Task to complete:
Output the data below exactly as it is, dropping the pictures from your copy.

Dataset content:
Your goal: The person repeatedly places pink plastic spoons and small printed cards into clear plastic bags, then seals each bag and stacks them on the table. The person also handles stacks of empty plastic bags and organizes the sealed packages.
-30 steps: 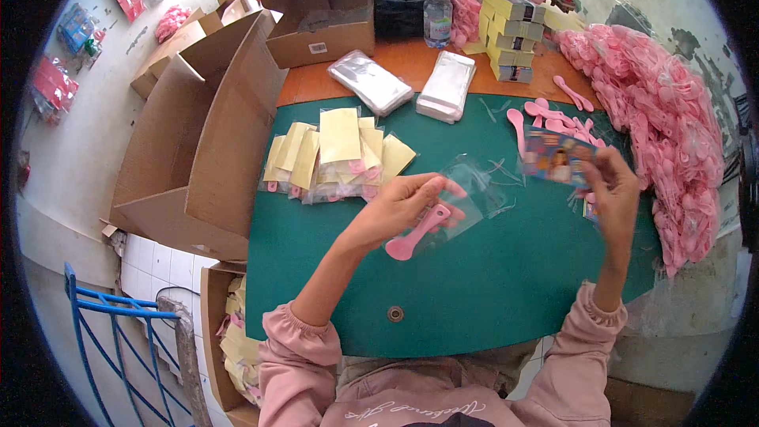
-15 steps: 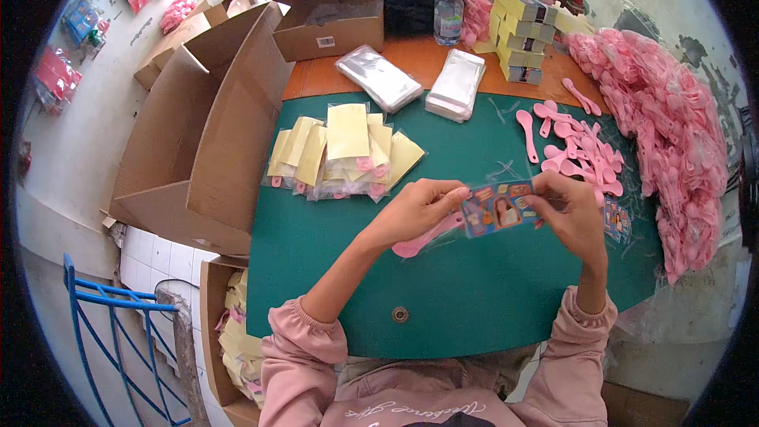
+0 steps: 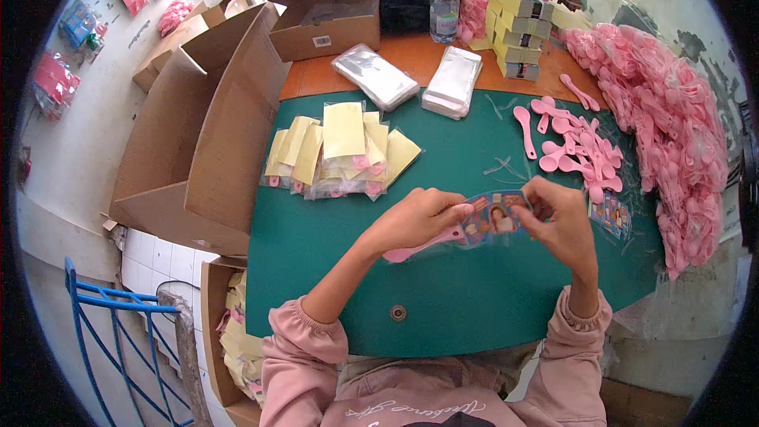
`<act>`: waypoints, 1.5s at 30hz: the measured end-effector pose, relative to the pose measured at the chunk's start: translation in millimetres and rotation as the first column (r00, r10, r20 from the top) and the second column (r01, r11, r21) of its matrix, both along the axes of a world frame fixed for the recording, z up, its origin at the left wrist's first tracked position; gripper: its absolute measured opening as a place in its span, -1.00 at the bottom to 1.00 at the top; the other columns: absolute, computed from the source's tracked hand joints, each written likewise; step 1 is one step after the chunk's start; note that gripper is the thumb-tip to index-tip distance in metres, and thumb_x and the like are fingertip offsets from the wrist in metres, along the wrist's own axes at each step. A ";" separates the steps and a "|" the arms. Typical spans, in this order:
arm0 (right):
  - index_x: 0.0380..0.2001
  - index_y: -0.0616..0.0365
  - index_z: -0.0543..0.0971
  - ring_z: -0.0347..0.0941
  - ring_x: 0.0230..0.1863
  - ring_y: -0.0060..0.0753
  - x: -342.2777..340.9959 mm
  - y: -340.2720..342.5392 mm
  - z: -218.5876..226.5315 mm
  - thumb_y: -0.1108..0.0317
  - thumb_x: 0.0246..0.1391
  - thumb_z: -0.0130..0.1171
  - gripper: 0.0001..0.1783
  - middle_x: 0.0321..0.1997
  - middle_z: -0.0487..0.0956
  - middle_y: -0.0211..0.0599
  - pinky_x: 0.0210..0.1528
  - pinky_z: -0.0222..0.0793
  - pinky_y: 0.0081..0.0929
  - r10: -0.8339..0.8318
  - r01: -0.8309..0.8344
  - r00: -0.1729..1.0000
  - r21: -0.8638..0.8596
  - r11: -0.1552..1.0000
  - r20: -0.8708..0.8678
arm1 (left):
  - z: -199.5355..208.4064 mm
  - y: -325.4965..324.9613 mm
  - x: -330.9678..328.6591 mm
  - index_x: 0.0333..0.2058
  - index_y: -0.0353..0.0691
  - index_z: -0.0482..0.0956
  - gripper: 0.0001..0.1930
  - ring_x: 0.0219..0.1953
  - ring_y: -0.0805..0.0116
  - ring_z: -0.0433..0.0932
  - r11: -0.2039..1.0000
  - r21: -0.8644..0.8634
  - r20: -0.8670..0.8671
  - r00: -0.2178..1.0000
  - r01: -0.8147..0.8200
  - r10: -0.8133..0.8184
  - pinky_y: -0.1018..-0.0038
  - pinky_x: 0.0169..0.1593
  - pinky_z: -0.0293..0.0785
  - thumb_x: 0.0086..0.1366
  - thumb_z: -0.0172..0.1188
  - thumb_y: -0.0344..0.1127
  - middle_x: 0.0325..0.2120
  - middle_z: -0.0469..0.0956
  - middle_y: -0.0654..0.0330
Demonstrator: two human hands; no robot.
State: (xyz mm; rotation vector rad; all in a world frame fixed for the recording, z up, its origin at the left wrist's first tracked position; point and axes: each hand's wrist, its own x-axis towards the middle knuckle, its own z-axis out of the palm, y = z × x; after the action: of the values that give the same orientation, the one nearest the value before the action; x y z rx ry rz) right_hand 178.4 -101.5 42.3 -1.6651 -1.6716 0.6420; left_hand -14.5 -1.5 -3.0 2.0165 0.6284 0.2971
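Both hands hold a small, colourful printed card (image 3: 500,220) over the green table mat. My left hand (image 3: 423,223) pinches its left end with thumb and finger. My right hand (image 3: 557,217) grips the opposite end, fingers bent. The card looks bowed and slightly blurred. Below my left hand is a pink plastic spoon (image 3: 405,254), its bowl to the left and its handle reaching under the card; whether the left fingers also hold it I cannot tell. Clear film shows faintly along the handle. Beyond my right hand lie loose pink spoons (image 3: 581,142) and more printed cards (image 3: 609,214).
Clear-bagged packs with yellow cards (image 3: 343,130) lie heaped at left. Two stacks of clear bags (image 3: 375,77) are farther back, near a bottle (image 3: 444,0) and stacked card bundles (image 3: 518,28). Cardboard boxes (image 3: 237,111) stand left; bagged pink spoons (image 3: 672,134) pile up right.
The card has gone from nearly flat to bowed between my hands. The pink spoon and my left hand have shifted slightly left and down.
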 end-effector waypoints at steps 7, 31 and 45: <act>-0.53 0.26 0.40 0.27 -0.66 -0.65 -11.2 2.6 -10.3 0.46 -0.14 0.18 -0.85 -0.70 0.39 -0.33 -0.61 0.20 -0.60 0.025 -0.070 0.975 -0.201 0.977 -0.221 | -4.4 -2.0 2.8 -0.22 -0.28 0.49 -0.69 -0.54 0.04 0.47 0.996 -0.078 0.071 0.997 0.040 -0.034 0.34 -0.41 0.36 0.25 -0.04 -0.17 -0.61 0.48 -0.05; -0.56 0.25 0.50 0.38 -0.54 -0.64 12.3 27.0 -60.0 0.45 -0.19 0.25 -0.86 -0.60 0.48 -0.42 -0.48 0.29 -0.66 -0.139 0.138 0.979 -0.019 0.990 -0.152 | -51.4 -5.7 -13.2 0.16 -0.17 0.01 -0.39 -0.20 0.36 0.47 0.951 -0.129 0.274 0.911 -0.282 0.307 0.48 -0.16 0.43 0.19 0.09 -0.34 -0.19 0.44 0.05; -0.36 0.13 0.41 0.33 -0.18 -0.10 -22.4 7.9 -61.9 0.41 -0.20 0.20 -0.74 -0.29 0.37 -0.18 -0.16 0.26 -0.28 0.399 -0.411 0.877 -0.011 0.912 0.268 | -57.2 -45.9 -19.1 0.21 -0.06 -0.38 -0.36 -0.15 0.13 0.50 0.648 -0.745 0.144 0.911 -0.158 0.387 0.35 -0.12 0.48 0.32 -0.17 -0.39 -0.18 0.44 -0.16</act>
State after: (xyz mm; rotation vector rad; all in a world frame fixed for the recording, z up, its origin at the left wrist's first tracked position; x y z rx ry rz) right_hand 156.1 -93.6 -19.5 -1.4214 -2.2474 0.5843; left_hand -33.6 -47.5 -60.3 1.0725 0.7221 0.4400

Written answer:
Your goal: The person repeatedly places pink plastic spoons and small printed cards into clear plastic bags, then seals each bag and stacks them on the table. The person also handles stacks of empty plastic bags and organizes the sealed packages.
-30 steps: 
-15 steps: 
+0 steps: 
`<act>`: waypoints, 1.5s at 30hz: the measured end-effector pose, relative to the pose measured at the chunk's start: translation in millimetres and rotation as the first column (r00, r10, r20 from the top) and the second column (r01, r11, r21) of its matrix, both along the axes of a world frame fixed for the recording, z up, its origin at the left wrist's first tracked position; gripper: its absolute measured opening as a place in its span, -1.00 at the bottom to 1.00 at the top; the other columns: absolute, computed from the source's tracked hand joints, each written likewise; step 1 is one step after the chunk's start; note that gripper is the thumb-tip to index-tip distance in metres, and thumb_x and the like are fingertip offsets from the wrist in metres, along the wrist's own axes at each step. A ";" separates the steps and a "|" the arms. Typical spans, in this order:
arm0 (right):
  - index_x: 0.0380..0.2001
  - index_y: -0.0616..0.0365
  - index_z: -0.0543..0.0971
  - ring_z: -0.0347..0.0941
  - ring_x: 0.0230..0.1863
  - ring_y: -0.0060..0.0753
  - x: -342.2777..340.9959 mm
  - y: -340.2720..342.5392 mm
  - z: -218.5876..226.5315 mm
  - thumb_y: -0.1108..0.0317
  - thumb_x: 0.0246..0.1391
  - thumb_z: -0.0130..0.1171
  - gripper: 0.0001..0.1783
  - middle_x: 0.0321..0.1997
  - middle_z: -0.0487..0.0956
  - middle_y: -0.0211..0.0599
  - pinky_x: 0.0210..0.1528
  - pinky_z: -0.0222..0.0793
  - pinky_y: 0.0081..0.0929
  - r10: -0.8339..0.8318
  - r01: -0.8309..0.8344
  - r00: -0.1729..1.0000
  - r21: -0.8638..0.8596
  - r11: -0.1552..1.0000
  - r20: -0.8708..0.8678
arm1 (left):
  - z: -199.5355..208.4064 mm
  - y: -325.4965..324.9613 mm
  - x: -330.9678..328.6591 mm
  - index_x: 0.0333..0.2058
  - index_y: -0.0353..0.0691
  - index_z: -0.0482..0.0956
  - gripper: 0.0001..0.1930
  - ring_x: 0.0219..0.1953
  - ring_y: -0.0805..0.0116
  - ring_z: -0.0433..0.0932
  - r11: -0.2039..1.0000
  - r21: -0.8644..0.8634
  - r20: -0.8670..0.8671
  - r00: -0.2178..1.0000
  - r01: -0.8147..0.8200
  - r10: -0.8133..0.8184
  - pinky_y: -0.1018..-0.0038
  - pinky_x: 0.0169..0.1593
  - pinky_z: -0.0293..0.0785
  - thumb_x: 0.0086..0.1366
  - thumb_z: -0.0172..0.1188
  - thumb_y: -0.0344..0.1127
  - middle_x: 0.0325..0.2120
  - middle_z: -0.0469..0.0956
  - middle_y: -0.0654..0.0330
Demonstrator: two human hands; no robot.
State: (xyz mm; rotation vector rad; all in a world frame fixed for the recording, z up, its origin at the left wrist's first tracked position; point and axes: each hand's wrist, its own x-axis towards the middle knuckle, its own z-axis out of the palm, y = z × x; after the action: of the values that give the same orientation, the one nearest the value before the action; x y z rx ry rz) right_hand 178.4 -101.5 42.3 -1.6651 -1.6716 0.6420; left_hand -14.5 -1.5 -3.0 2.0165 0.6284 0.2971
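Both hands hold a small, colourful printed card (image 3: 500,220) over the green table mat. My left hand (image 3: 423,223) pinches its left end with thumb and finger. My right hand (image 3: 557,217) grips the opposite end, fingers bent. The card looks bowed and slightly blurred. Below my left hand is a pink plastic spoon (image 3: 405,254), its bowl to the left and its handle reaching under the card; whether the left fingers also hold it I cannot tell. Clear film shows faintly along the handle. Beyond my right hand lie loose pink spoons (image 3: 581,142) and more printed cards (image 3: 609,214).
Clear-bagged packs with yellow cards (image 3: 343,130) lie heaped at left. Two stacks of clear bags (image 3: 375,77) are farther back, near a bottle (image 3: 444,0) and stacked card bundles (image 3: 518,28). Cardboard boxes (image 3: 237,111) stand left; bagged pink spoons (image 3: 672,134) pile up right.
The card has gone from nearly flat to bowed between my hands. The pink spoon and my left hand have shifted slightly left and down.
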 end-effector waypoints at steps 7, 31 and 45: <act>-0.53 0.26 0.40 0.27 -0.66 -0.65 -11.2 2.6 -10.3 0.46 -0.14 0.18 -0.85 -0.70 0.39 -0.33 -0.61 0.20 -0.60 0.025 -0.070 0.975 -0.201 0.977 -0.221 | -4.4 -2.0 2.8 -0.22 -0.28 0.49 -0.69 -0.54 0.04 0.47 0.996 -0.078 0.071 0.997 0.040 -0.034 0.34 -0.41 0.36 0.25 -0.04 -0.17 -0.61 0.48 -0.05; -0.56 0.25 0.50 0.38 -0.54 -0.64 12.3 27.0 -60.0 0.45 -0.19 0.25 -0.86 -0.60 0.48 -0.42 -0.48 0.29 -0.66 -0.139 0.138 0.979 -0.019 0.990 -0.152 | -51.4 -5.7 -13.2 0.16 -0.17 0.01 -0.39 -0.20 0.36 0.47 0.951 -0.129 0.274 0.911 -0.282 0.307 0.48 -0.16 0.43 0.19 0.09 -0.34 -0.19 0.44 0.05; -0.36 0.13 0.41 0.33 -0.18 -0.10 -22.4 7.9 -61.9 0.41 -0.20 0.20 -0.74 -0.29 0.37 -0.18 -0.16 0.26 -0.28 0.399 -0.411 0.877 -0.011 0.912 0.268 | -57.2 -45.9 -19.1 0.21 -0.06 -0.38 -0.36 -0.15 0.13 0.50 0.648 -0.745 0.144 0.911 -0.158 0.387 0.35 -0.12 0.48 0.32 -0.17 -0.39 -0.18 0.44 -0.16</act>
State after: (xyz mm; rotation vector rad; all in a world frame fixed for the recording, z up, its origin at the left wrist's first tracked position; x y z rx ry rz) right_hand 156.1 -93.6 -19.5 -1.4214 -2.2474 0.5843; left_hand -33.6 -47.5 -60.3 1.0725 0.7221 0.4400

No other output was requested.